Write out the listing below exactly, and omit any images you find in it.

==== Given information

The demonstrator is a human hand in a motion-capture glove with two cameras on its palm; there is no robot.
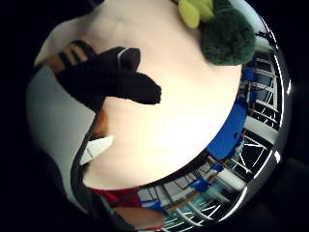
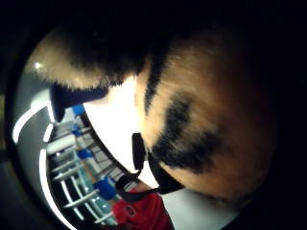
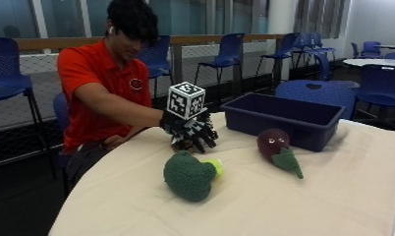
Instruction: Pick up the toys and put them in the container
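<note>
outside view: right hand [image 3: 189, 129] curls its grip round a striped plush toy [image 3: 183, 144] on the counter [image 3: 263, 201], near the blue container [image 3: 282, 119]. thumb-side palm view: the toy's orange, black-striped fur [image 2: 206, 115] lies close against the palm.

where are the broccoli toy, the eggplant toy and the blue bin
broccoli toy [image 3: 187, 177], outside view, on its green head
eggplant toy [image 3: 273, 142], outside view, on its purple body
blue bin [image 3: 315, 132], outside view, on its near wall
</note>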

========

• Solution to this problem
The demonstrator is a human hand in a motion-capture glove with two cameras on its palm; there is no robot.
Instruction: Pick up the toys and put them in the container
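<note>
outside view: right hand [image 3: 189, 129] curls its grip round a striped plush toy [image 3: 183, 144] on the counter [image 3: 263, 201], near the blue container [image 3: 282, 119]. thumb-side palm view: the toy's orange, black-striped fur [image 2: 206, 115] lies close against the palm.

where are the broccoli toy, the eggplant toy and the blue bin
broccoli toy [image 3: 187, 177], outside view, on its green head
eggplant toy [image 3: 273, 142], outside view, on its purple body
blue bin [image 3: 315, 132], outside view, on its near wall
</note>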

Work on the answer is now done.